Les instituts de sondage ne s’étaient pas trompés en prédisant non seulement la victoire de la Ligue aux élections européennes en Italie, mais aussi le score que ce parti quasiment moribond en 2013 allait réaliser ce dimanche 26 mai. En remportant 34% de voix (après dépouillement de plus de 99% des bulletins), la Ligue est devenu le premier parti italien et le premier parti souverainiste en Europe. « C’est une victoire, nous sommes le premier parti d’Italie », s'est réjoui Matteo Salvini, immortalisé chez lui avec, en arrière-plan, ses icônes préférées trônant sur sa bibliothèque : un Christ orthodoxe, une photographie de Vladimir Poutine et le béret de Donald Trump durant sa campagne électorale « Make America great again ». Du côté du Mouvement 5 étoiles (M5S), en revanche, les drapeaux étaient en berne, le mouvement étant tombé à la moitié de son allié au gouvernement : 17%. « La majorité gouvernementale est stable et elle le restera », a néanmoins martelé son chef politique, Luigi Di Maio.
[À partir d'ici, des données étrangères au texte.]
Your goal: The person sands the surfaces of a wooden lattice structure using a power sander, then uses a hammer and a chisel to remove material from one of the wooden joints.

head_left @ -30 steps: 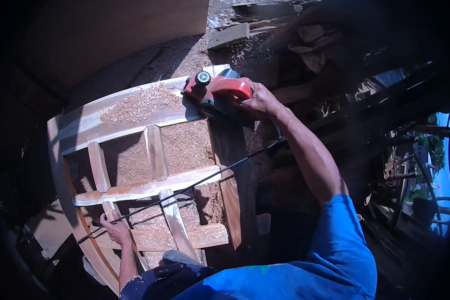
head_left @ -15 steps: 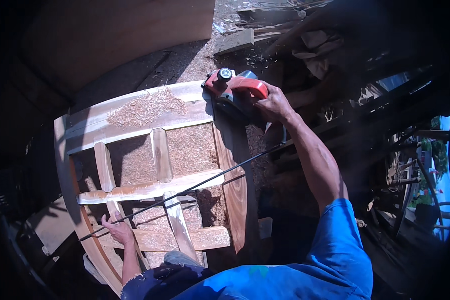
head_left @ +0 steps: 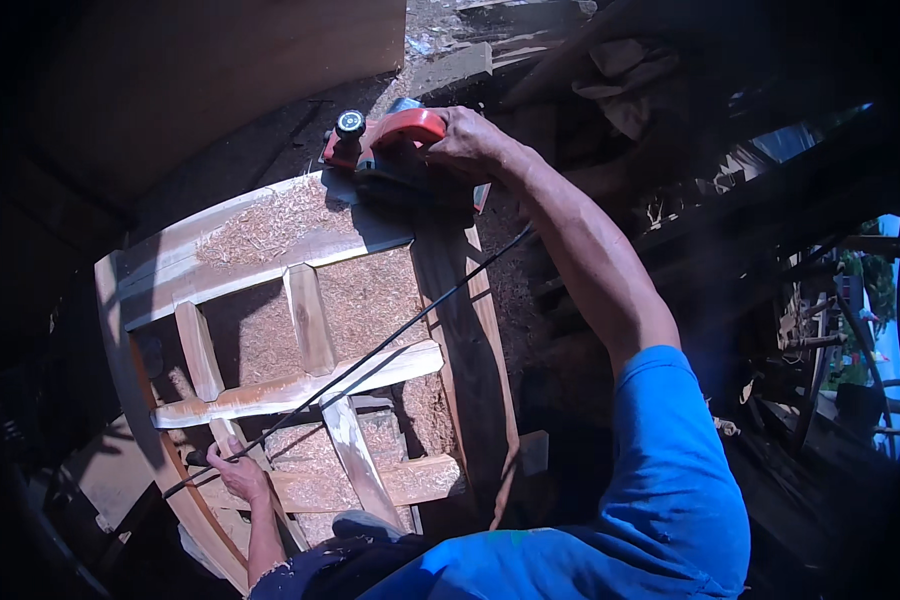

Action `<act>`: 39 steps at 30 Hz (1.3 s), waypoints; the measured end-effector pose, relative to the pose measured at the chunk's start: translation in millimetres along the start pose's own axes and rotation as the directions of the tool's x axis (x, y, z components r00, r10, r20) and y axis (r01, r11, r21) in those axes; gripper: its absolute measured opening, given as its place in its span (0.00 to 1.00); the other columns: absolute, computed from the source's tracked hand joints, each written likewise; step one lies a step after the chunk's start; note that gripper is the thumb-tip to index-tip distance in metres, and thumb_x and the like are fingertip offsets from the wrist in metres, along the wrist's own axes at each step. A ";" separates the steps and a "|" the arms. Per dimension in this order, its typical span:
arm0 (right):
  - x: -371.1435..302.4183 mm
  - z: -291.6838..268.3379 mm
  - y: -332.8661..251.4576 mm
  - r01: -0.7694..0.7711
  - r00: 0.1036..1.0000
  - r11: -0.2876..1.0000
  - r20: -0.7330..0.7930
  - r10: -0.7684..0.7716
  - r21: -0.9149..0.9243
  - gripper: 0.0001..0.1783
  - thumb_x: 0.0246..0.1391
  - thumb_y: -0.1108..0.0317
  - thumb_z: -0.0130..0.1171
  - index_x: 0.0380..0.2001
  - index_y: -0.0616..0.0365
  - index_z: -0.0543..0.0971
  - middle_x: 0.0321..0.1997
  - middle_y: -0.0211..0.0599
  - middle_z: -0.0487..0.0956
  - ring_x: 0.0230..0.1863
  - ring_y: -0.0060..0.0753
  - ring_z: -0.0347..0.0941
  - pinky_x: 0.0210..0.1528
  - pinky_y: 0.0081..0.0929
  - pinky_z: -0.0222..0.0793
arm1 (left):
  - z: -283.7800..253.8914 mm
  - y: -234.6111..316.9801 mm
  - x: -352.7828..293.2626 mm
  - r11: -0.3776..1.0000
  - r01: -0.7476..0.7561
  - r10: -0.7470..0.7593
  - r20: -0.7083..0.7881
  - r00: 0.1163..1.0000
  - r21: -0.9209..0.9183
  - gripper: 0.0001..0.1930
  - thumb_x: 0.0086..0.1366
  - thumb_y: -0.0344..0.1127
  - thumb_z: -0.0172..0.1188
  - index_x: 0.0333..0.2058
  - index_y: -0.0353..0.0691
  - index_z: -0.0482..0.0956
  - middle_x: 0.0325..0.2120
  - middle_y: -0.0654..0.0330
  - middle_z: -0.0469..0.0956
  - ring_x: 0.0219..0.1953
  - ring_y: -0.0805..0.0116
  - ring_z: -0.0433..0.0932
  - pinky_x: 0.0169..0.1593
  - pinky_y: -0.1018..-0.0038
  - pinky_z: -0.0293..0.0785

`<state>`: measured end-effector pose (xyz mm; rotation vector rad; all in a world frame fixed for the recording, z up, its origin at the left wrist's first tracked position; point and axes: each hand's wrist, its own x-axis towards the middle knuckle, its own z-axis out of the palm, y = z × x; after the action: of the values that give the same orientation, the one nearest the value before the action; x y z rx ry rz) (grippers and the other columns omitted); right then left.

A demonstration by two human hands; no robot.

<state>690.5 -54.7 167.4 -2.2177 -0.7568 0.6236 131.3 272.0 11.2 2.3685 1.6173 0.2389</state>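
My right hand (head_left: 467, 140) is closed around the red handle of an electric planer (head_left: 402, 128), with a round black knob on its front. The planer sits over the far right corner of a wooden frame; its underside is in shadow. The frame's wide far rail (head_left: 180, 257) carries a heap of wood shavings (head_left: 275, 222). At the near left, my left hand (head_left: 242, 477) has its fingers around the black power cord (head_left: 370, 353), beside a short slat and the frame's left side piece (head_left: 140, 390). The cord runs slantwise across the frame up toward the planer.
Cross rails and short slats, such as the middle rail (head_left: 390, 370), divide the frame into openings. Shavings cover the ground beneath. A large curved brown panel (head_left: 230, 60) stands at the far left. Scrap timber (head_left: 455, 68) lies beyond, and dark clutter fills the right side.
My right hand has moved the planer leftward along the far rail. The cord has swung with it and now lies more steeply. My left hand stays near the same part of the frame.
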 end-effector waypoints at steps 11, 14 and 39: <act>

Et maintenant, que vont-ils faire ? Le parti démocrate, qui a le vent en poupe (23%), va certainement multiplier les embuscades. Tout comme Silvio Berlusoni (dont le parti, Forza Italia, n'a remporté que 7,5% des voix), qui demande déjà à Matteo Salvini de renoncer à son alliance avec le M5S au profit d’un nouvel accord avec le centre-droit afin de donner naissance à un nouveau gouvernement. Mais le grand manitou de la Ligue est suffisamment fin pour ne pas provoquer - du moins dans l’immédiat - une nouvelle crise institutionnelle en entamant une procédure de divorce avec son partenaire gouvernemental. Il va en revanche mettre le pied sur l’accélérateur et réclamer une mise au point, notamment sur les dossiers chauds comme la ligne à grande vitesse (LGV) Lyon-Turin, que le M5S a tenté de verrouiller pour répondre aux vœux de son électorat écologiste et aussi, la flat tax, l’une des grandes revendications des supporteurs de la Ligue, basés notamment dans le nord du pays.
Matteo Salvini va sans doute aussi tenter de gagner du poids au sein du gouvernement en réclamant un petit remaniement ministériel, histoire de caser quelques fidèles à des postes clefs qui lui avaient échappé en juin 2018 lors de la formation du gouvernement, puisqu'à l'époque, son parti avait remporté seulement 17% de consensus alors que le M5S avait effectué un score de 32%. Reste aussi la question du président du Conseil, l’avocat Giuseppe Conte. Un homme proche du M5S mais très éloigné de la Ligue et surtout, de Matteo Salvini qui ne l’apprécie guère. Dans le nouveau contexte politique, la position du numéro un du gouvernement italien devient extrêmement inconfortable, pour ne pas dire à risque. Mais changer de Premier ministre voudrait dire aller au clash avec le M5S, ce que Matteo Salvini ne veut pas. Du moins, pas encore, préférant attendre de voir ce qu’il va se passer du côté du centre-droit de l’échiquier avant de prendre une décision.
Sur le plan européen en revanche, Matteo Salvini n’aura pas une grande marge de manœuvre compte tenu des résultats insuffisants encaissés globalement par ses alliés. Il va donc devoir composer. Mais pour cet homme du nord qui ne s’est jamais véritablement projeté dans une dimension européenne durant toute sa campagne électorale, cela fait partie des faux problèmes. Pour le tout puissant patron de la Ligue, la campagne des élections européennes était un prétexte qui lui permettait de tâter le pouls de l’électorat italien. Cette tournée était en réalité un référendum sur sa personne, sur ses idées, ses propositions, et il a gagné. Les Italiens qui ont voté pour lui savaient qu’ils ne devaient pas se prononcer sur l’Europe mais sur leur ministre de l’Intérieur. Et ils l’ont fait.